## Instructions for the task
How many lines in the listing include the string "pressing"? Reply with the number alone.

## Source records
########
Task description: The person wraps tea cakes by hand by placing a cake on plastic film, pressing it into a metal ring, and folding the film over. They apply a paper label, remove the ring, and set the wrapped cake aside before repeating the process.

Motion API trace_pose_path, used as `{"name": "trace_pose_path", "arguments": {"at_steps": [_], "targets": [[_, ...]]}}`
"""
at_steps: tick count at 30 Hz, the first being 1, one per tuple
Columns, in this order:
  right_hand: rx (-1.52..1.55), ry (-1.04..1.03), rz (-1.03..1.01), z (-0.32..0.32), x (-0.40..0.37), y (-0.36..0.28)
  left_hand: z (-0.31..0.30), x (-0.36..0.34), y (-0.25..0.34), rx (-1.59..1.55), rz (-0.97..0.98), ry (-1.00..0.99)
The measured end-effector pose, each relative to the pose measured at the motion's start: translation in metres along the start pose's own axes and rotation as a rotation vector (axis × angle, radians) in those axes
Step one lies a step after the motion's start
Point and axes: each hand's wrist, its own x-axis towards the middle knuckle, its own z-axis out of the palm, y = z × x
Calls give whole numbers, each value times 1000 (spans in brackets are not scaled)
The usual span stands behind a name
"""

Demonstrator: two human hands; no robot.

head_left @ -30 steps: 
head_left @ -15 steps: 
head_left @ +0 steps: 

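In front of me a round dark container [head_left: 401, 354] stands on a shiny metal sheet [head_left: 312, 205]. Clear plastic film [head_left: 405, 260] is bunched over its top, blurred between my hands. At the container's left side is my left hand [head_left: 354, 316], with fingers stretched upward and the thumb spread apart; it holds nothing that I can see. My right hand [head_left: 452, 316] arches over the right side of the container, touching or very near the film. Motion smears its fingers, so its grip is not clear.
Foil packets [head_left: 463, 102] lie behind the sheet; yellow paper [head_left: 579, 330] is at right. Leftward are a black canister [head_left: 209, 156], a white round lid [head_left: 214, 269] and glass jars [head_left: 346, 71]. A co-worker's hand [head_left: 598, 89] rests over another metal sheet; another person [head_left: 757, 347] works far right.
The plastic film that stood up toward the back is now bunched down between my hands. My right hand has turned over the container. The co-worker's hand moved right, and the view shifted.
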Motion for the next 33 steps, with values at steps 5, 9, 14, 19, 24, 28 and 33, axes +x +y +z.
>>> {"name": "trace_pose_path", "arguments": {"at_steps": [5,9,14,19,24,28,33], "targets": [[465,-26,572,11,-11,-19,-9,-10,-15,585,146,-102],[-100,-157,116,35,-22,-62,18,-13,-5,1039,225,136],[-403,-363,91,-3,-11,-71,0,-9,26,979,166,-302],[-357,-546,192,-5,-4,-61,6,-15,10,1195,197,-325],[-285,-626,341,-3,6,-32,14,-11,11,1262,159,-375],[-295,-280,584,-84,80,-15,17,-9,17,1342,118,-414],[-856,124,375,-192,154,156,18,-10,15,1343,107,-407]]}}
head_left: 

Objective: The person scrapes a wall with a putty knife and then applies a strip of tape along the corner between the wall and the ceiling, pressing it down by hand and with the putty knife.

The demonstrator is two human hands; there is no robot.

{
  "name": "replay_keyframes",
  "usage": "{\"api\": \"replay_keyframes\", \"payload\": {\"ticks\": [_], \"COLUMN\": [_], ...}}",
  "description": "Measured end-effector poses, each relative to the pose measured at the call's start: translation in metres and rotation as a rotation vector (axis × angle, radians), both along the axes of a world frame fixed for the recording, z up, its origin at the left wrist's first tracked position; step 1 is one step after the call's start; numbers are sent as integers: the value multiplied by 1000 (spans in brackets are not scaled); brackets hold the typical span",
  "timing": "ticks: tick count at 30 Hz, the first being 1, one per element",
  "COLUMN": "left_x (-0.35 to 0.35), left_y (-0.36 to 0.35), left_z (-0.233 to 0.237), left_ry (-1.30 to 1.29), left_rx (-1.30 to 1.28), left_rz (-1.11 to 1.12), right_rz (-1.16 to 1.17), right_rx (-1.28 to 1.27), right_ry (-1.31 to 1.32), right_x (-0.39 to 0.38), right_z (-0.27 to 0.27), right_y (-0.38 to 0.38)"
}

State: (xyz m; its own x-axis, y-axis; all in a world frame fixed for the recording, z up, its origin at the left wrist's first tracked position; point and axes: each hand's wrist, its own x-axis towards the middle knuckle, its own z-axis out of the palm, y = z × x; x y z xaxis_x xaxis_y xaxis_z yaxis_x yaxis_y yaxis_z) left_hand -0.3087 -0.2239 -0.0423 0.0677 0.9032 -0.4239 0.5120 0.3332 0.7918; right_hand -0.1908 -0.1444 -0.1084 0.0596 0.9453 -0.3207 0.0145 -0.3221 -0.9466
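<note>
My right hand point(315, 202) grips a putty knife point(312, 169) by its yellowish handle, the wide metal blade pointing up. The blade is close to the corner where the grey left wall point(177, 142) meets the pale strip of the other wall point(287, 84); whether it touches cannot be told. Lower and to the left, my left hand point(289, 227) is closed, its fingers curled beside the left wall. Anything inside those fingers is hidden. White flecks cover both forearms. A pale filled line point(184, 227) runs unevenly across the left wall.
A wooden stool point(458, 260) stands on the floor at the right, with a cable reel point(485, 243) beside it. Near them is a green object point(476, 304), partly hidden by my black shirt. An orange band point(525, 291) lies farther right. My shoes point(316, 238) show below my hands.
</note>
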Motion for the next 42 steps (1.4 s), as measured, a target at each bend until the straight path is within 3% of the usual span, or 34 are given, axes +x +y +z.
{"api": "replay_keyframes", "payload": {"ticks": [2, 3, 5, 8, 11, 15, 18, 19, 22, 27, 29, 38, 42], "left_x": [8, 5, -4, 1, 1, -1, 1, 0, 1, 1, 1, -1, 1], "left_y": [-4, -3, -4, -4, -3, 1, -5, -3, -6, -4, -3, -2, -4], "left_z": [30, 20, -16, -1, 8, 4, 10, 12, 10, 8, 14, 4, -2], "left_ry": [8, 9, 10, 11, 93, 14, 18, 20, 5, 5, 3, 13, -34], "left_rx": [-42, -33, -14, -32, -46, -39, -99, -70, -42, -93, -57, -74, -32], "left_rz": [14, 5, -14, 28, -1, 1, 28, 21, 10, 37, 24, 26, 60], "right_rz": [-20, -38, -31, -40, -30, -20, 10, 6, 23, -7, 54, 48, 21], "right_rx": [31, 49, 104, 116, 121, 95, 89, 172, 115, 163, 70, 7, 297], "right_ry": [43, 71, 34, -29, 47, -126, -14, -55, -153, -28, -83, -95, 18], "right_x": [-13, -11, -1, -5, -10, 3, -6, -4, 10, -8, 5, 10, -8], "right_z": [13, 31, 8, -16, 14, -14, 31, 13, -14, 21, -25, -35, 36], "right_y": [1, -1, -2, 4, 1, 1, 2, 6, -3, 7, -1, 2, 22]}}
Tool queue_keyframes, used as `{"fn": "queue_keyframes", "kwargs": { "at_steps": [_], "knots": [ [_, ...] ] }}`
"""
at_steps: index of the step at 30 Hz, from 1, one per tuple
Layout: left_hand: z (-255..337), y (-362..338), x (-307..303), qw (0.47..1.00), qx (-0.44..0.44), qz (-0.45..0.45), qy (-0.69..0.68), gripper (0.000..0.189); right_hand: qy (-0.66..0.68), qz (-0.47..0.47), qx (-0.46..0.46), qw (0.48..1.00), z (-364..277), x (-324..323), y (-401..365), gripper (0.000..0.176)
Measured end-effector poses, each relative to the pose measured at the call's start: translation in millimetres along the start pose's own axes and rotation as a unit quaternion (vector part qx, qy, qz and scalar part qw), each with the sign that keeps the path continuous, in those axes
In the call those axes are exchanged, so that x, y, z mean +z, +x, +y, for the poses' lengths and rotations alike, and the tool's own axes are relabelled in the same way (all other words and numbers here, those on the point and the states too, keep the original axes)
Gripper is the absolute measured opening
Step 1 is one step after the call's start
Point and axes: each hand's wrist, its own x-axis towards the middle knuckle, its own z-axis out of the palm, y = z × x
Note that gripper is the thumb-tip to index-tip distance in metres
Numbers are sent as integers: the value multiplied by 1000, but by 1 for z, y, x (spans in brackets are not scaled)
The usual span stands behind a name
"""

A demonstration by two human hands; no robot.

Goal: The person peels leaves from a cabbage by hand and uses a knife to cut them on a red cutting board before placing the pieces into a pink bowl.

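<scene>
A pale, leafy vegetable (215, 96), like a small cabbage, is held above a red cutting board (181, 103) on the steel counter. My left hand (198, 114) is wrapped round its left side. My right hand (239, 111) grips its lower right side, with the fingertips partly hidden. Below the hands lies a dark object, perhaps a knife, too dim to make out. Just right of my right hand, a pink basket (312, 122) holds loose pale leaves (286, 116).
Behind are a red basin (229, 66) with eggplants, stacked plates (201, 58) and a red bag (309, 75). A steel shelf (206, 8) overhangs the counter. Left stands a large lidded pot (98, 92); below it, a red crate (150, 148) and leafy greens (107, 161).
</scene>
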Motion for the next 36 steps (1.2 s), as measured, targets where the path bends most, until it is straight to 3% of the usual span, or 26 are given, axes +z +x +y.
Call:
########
## Task solution
2